Exercise description:
After locating "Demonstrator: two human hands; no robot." in the listing below, copy that line and each one after it exactly, ending with the line that has "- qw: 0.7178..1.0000".

Data extract:
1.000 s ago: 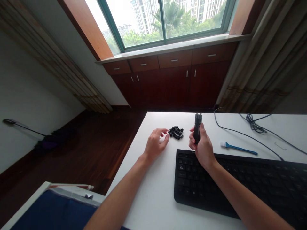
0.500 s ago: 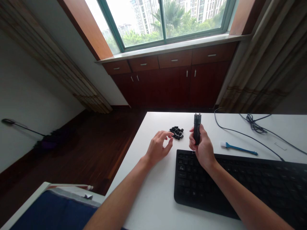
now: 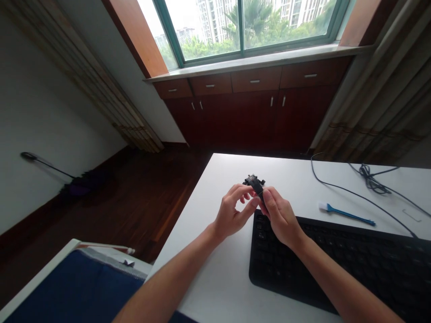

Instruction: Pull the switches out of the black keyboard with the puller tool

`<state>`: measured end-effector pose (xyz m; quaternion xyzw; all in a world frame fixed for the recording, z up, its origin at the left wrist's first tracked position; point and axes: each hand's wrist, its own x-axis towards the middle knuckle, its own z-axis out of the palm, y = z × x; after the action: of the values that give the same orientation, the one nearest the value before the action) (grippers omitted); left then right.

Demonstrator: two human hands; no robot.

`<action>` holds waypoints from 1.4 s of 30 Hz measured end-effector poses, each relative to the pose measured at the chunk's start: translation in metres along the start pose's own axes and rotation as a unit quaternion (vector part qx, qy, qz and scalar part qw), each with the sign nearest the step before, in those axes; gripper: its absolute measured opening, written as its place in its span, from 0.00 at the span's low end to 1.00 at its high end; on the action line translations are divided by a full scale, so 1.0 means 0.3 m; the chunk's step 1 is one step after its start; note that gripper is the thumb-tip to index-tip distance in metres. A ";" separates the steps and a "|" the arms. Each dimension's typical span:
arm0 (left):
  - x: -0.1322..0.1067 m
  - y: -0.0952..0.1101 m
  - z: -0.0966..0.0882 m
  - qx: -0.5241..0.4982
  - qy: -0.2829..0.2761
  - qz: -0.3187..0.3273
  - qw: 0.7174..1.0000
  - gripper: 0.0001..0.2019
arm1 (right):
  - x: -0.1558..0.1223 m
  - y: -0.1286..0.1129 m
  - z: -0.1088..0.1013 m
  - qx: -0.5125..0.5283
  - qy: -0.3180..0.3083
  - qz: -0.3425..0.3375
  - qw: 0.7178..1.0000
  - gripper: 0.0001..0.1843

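Observation:
A black keycap puller (image 3: 256, 187), its forked end pointing away and to the left, is held above the table by the upper left corner of the black keyboard (image 3: 303, 269). My right hand (image 3: 281, 217) is closed round its near end. The thumb and index finger of my left hand (image 3: 232, 211) close on the puller's left side; its other fingers are partly hidden behind. Just beyond lies a pile of small black keycaps (image 3: 263, 181), mostly covered by the puller and my fingers.
A blue brush (image 3: 350, 215) with white bristles lies beyond the keyboard, near a thin bent wire (image 3: 411, 215). Black cable (image 3: 370, 179) runs along the right of the white table (image 3: 202, 269). A blue-covered chair (image 3: 74, 291) stands at lower left.
My right hand has moved left and tipped the keycap puller from upright toward the left. My left hand has come to the puller from the keycaps. The view has shifted slightly.

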<state>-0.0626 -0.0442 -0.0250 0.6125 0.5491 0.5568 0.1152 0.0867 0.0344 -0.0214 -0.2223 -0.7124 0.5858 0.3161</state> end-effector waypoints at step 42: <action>0.000 0.009 0.000 -0.001 0.007 -0.012 1.000 0.09 | -0.002 -0.003 -0.003 0.002 -0.004 0.002 1.000 0.20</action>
<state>-0.0612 -0.0452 -0.0229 0.6014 0.5568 0.5606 0.1187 0.0877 0.0343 -0.0204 -0.2209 -0.7120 0.5887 0.3125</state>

Problem solution:
Demonstrator: two human hands; no robot.

`<action>` holds waypoints from 1.4 s of 30 Hz measured end-effector poses, each relative to the pose measured at the chunk's start: translation in metres along the start pose's own axes and rotation as a unit quaternion (vector part qx, qy, qz and scalar part qw), each with the sign nearest the step before, in those axes; gripper: its absolute measured opening, written as its place in its span, from 0.00 at the span's low end to 1.00 at its high end; on the action line translations are divided by a full scale, so 1.0 means 0.3 m; the chunk's step 1 is one step after its start; note that gripper is the thumb-tip to index-tip distance in metres. A ";" separates the steps and a "|" the arms. Each dimension's typical span:
arm0 (left):
  - x: -0.1322..0.1067 m
  - y: -0.0952..0.1101 m
  - z: -0.0966..0.0882 m
  - qx: -0.5241..0.4982
  - qy: -0.2829..0.2761
  - qz: -0.3187..0.3273
  - qw: 0.7174..1.0000
  - gripper: 0.0001..0.2019
arm1 (right):
  - x: -0.1558..0.1223 m
  - y: -0.1286..0.1129 m
  - z: -0.1088..0.1013 m
  - qx: -0.5125..0.5283
  - qy: -0.3180..0.3083
  - qz: -0.3425..0.3375
  - qw: 0.7178..1.0000

This finishes the answer.